Rationality and Reality
The last post outlined data’s three essential qualities: veracity, accuracy, and precision. Humans are good at the first two; computers excel at the third. However, we cannot judge accuracy without first determining veracity, i.e., how the data corresponds to the real world. How can we be sure? Most people would say Science.
True, but most people don’t fully understand what is meant by Science. Ancient Greeks depended on their powers of reasoning. The Middle Ages saw the rise of Empiricism, questioning established truths. Thus began the Scientific Revolution and the evolution of Scientific Method.
Most people (and some scientists) don’t always employ the Scientific Method. They use their feelings and intuition; they go with their gut. On occasion, they make the effort and put on their reasoning hats. Unfortunately, they don’t understand reason any more than they understand Scientific Method.
In Star Trek episode 38, “Metamorphosis,” Spock says, “. . . humans are essentially irrational.” At times we are, but maybe quasi-rational would be a better label. We act as though we are rational, ignoring (or denying) any flaws.
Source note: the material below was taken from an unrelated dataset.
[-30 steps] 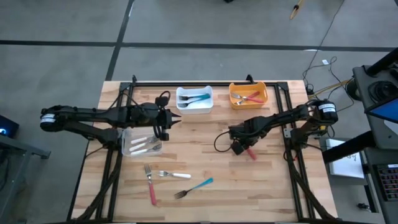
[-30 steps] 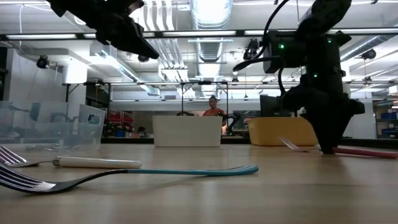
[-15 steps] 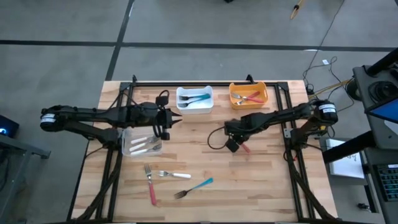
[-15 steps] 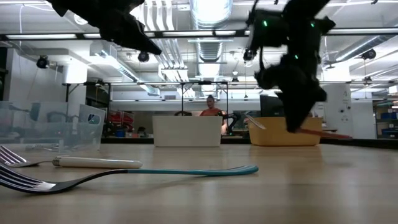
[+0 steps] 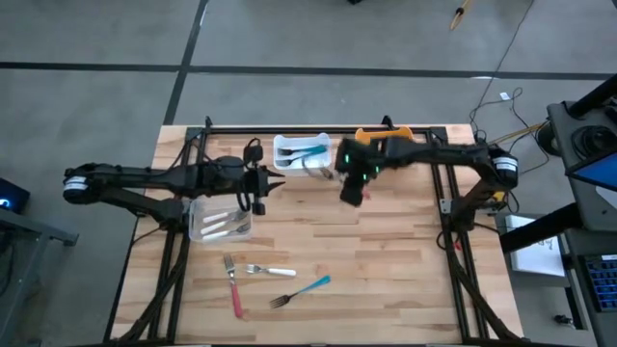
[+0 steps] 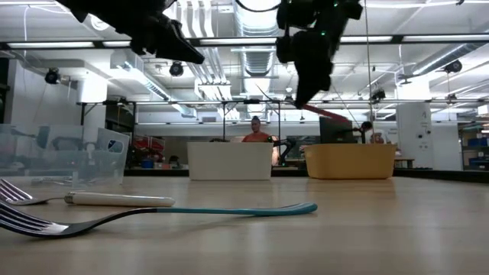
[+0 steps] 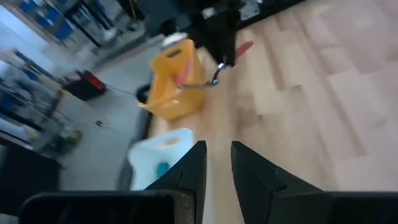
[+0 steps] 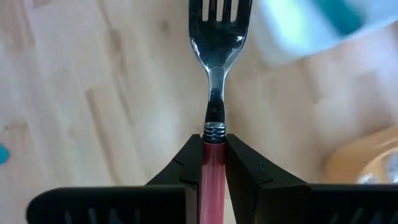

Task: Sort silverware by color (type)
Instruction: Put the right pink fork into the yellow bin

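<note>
red fork | clamped in right gripper | above table

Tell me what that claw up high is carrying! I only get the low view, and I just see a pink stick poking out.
Observer: The right claw is shut on a red-handled fork. It pinches the handle, and the tines point away from it.
Operator: Where is it over the table?
Observer: Seen from above, it hangs between the white bin and the orange bin, near the table's far edge.
Operator: And the other arm?
Observer: The left claw is empty and hovers beside the clear bin, which has white-handled pieces in it.
</note>
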Tool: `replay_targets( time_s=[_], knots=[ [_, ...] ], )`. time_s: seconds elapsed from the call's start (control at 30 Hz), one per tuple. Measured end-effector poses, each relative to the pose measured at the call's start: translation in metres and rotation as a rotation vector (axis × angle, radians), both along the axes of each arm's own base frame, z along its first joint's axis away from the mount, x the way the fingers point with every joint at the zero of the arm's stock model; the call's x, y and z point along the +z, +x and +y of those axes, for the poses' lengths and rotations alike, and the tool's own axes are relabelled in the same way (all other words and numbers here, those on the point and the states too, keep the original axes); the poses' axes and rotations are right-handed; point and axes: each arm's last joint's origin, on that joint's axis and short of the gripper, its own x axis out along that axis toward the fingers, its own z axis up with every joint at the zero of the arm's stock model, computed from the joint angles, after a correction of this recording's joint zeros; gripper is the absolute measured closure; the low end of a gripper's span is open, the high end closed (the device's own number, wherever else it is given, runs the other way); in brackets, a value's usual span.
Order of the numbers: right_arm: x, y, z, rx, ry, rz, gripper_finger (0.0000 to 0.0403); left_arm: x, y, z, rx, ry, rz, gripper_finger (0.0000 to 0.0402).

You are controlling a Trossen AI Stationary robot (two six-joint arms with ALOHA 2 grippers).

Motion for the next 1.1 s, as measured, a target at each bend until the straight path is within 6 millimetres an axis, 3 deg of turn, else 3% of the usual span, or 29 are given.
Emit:
replay_targets(
  time_s=[0.17,0.4,0.67,0.93,1.1],
  knots=[
    [0.016,-0.003,-0.048,0.066,-0.084,-0.037,0.0370,0.004,-0.002,0.023,0.058,0.096,-0.014,0.0345],
    [0.021,-0.010,-0.093,0.223,-0.191,0.062,0.0370,0.004,-0.016,0.066,0.247,0.102,-0.009,0.0345],
    [0.013,-0.030,-0.119,0.551,-0.317,0.257,0.0370,0.004,-0.031,0.095,0.387,0.090,-0.010,0.0345],
    [0.013,-0.054,-0.142,0.486,-0.294,0.310,0.0370,-0.002,-0.035,0.099,0.410,0.044,0.026,0.0345],
    [0.012,-0.064,-0.151,0.422,-0.256,0.317,0.0370,0.010,-0.034,0.104,0.333,0.205,-0.023,0.0345]
  ],
)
Like the confident drunk, our perceptions are distorted. We are blind to the limitations of our rationality.
Even without mental impairment, how are we to know if our thoughts correspond to reality? The schizophrenic doesn’t know. The rest of us like to think we do, but we can’t be sure. That’s why we use Scientific Method. Human reason, by itself, is not enough. Neither is the logic of the computer.
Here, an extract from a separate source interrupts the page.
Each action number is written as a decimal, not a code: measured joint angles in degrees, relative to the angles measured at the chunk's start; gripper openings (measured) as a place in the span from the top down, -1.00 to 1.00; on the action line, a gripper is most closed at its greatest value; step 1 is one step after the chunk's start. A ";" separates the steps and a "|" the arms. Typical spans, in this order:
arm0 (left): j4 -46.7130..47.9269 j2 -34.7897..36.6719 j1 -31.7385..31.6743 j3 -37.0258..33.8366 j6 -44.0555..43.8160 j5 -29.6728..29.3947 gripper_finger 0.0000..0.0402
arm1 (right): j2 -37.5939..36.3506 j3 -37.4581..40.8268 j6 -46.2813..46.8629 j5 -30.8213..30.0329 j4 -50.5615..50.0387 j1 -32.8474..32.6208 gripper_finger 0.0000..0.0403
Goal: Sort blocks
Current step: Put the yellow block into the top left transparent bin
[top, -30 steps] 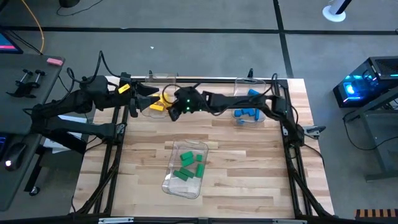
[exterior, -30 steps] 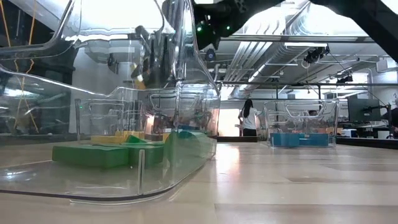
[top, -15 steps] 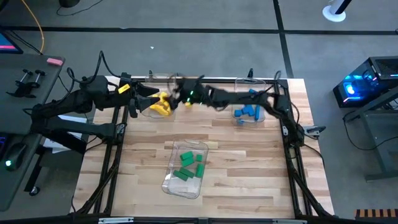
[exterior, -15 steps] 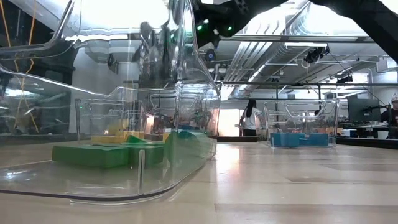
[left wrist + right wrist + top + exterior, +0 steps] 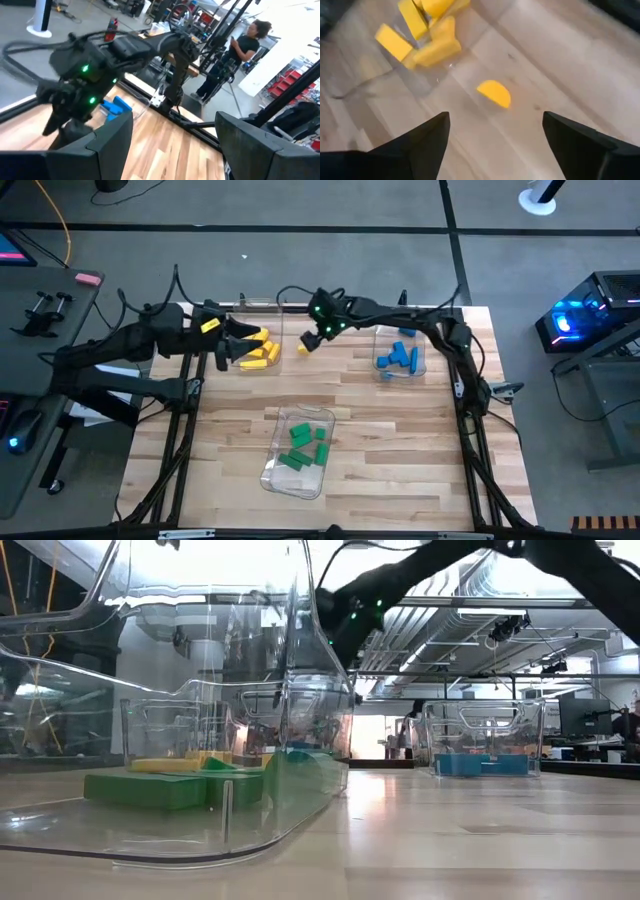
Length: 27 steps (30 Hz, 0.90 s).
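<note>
High view: the right gripper hangs above a lone yellow block lying on the surface just beside the bin of yellow blocks; green blocks and blue blocks lie in separate bins. Right wrist view: jaws apart, empty, over that block. Left wrist view: the left gripper has its jaws apart.

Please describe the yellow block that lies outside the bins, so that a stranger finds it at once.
Look at the far side of the wooden table, between the bin of yellow blocks and the bin of blue blocks. The lone yellow block lies on bare wood beside the yellow bin; it alone is in no bin.
</note>
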State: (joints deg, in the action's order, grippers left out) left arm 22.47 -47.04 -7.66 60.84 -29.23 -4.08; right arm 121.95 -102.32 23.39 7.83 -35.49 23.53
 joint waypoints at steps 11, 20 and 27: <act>0.03 -3.29 0.39 0.02 -3.69 0.05 -0.35 | 7.21 -0.13 13.91 -5.75 12.11 -1.80 -0.52; -0.03 -3.98 0.39 0.02 -3.68 0.03 -0.35 | 8.57 -0.09 18.94 -13.32 11.85 -3.55 -0.52; -0.07 -3.98 0.39 0.02 -3.58 0.03 -0.35 | 9.05 -0.09 22.93 -14.12 9.79 -5.30 -0.51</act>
State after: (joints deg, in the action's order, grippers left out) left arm 22.39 -51.03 -7.27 60.86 -32.82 -4.05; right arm 131.00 -102.41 46.32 -6.30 -25.71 18.23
Humans are not intelligent creatures independently. They must interact with other humans. To become human, children must be raised by humans. Children raised by wolves have the same brains but if not found in time by humans, they never become fully human.
We directly apprehend some of reality; for the rest we need other people. This is the Achilles Heel of Artificial Intelligence. AI, no matter how “superior,” cannot function on its own. It too needs people to help it know reality. In isolation, it is no smarter than the drunk who gets behind the wheel.